■ PROBLEM STATEMENT
Which of the lines below mention the word "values"? Pull each one out.
········
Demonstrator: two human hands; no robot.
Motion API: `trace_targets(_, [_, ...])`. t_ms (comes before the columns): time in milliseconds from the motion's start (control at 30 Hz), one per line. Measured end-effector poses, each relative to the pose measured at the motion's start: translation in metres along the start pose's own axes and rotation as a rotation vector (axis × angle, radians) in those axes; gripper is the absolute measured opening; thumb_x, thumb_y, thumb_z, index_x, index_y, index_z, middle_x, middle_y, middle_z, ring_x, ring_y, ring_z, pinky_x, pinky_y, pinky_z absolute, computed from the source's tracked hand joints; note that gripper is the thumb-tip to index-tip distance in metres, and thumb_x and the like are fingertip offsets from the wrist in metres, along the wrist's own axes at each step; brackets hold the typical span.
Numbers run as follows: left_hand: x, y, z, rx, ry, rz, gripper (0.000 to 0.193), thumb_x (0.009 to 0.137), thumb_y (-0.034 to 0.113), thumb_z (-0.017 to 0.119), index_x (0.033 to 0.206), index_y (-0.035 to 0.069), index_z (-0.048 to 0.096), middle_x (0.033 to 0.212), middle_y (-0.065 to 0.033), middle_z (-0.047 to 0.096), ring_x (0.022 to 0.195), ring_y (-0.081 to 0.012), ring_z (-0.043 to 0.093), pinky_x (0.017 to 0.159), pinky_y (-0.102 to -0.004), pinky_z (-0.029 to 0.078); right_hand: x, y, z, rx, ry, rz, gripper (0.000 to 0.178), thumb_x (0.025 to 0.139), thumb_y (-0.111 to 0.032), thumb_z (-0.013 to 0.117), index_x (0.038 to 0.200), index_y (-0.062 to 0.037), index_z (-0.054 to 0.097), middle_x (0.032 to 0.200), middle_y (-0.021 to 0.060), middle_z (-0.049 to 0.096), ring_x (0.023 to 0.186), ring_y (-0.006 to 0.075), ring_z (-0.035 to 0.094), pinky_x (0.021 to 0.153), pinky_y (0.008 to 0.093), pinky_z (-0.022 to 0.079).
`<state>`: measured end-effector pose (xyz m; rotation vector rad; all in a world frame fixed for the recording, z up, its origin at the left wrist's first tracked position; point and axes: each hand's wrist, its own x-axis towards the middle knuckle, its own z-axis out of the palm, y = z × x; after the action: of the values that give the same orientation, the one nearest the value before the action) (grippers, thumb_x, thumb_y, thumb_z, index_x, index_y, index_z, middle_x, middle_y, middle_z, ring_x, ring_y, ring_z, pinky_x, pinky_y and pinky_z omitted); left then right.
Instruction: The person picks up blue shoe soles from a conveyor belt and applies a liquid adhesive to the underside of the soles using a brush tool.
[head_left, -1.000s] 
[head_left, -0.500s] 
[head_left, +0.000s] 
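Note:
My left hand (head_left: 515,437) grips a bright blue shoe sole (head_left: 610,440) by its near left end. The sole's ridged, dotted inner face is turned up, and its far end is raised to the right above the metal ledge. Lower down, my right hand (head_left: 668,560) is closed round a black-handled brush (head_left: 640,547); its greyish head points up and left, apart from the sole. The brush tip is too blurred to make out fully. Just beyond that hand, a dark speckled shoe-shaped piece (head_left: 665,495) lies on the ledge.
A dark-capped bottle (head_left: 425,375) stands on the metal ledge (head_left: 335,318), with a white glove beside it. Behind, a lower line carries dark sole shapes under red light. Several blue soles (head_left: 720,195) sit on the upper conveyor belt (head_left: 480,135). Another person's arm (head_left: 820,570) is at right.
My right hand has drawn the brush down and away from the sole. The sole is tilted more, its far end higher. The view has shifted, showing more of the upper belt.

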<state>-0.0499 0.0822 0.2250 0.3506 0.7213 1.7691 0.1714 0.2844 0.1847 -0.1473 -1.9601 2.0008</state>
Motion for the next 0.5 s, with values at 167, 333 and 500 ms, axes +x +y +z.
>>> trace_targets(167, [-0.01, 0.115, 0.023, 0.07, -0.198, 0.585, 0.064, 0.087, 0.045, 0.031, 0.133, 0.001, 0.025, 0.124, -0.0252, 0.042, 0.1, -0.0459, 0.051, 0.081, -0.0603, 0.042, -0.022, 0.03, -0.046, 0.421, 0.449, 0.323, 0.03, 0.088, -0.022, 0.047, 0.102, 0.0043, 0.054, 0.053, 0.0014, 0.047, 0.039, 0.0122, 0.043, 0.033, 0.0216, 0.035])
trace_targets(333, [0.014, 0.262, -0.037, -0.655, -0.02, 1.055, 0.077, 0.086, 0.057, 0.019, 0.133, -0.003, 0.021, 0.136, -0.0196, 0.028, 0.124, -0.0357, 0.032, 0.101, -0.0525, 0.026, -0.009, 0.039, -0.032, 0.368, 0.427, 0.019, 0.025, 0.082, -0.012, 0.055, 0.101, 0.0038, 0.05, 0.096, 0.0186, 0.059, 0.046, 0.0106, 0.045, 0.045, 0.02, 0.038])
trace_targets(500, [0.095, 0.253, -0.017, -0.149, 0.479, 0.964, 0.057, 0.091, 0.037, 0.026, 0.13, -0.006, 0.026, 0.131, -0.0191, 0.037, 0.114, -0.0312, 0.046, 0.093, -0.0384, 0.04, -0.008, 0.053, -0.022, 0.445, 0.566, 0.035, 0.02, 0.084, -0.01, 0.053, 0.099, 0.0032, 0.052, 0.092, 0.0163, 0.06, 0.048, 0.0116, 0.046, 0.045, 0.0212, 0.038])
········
■ FINISHED EXERCISE
`<state>`: measured end-effector pose (xyz m; rotation vector rad; all in a world frame fixed for the recording, z up, its origin at the left wrist's first tracked position; point and axes: each hand's wrist, its own x-axis towards the middle knuckle, its own z-axis out of the palm, y = z × x; after the action: of the values that give the same orientation, the one nearest the value before the action) (grippers, thumb_x, thumb_y, thumb_z, index_x, index_y, index_z, middle_x, middle_y, middle_z, ring_x, ring_y, ring_z, pinky_x, pinky_y and pinky_z omitted); left then right.
Motion for the next 0.5 s, with values at 167, 333 and 500 ms, axes +x +y +z.

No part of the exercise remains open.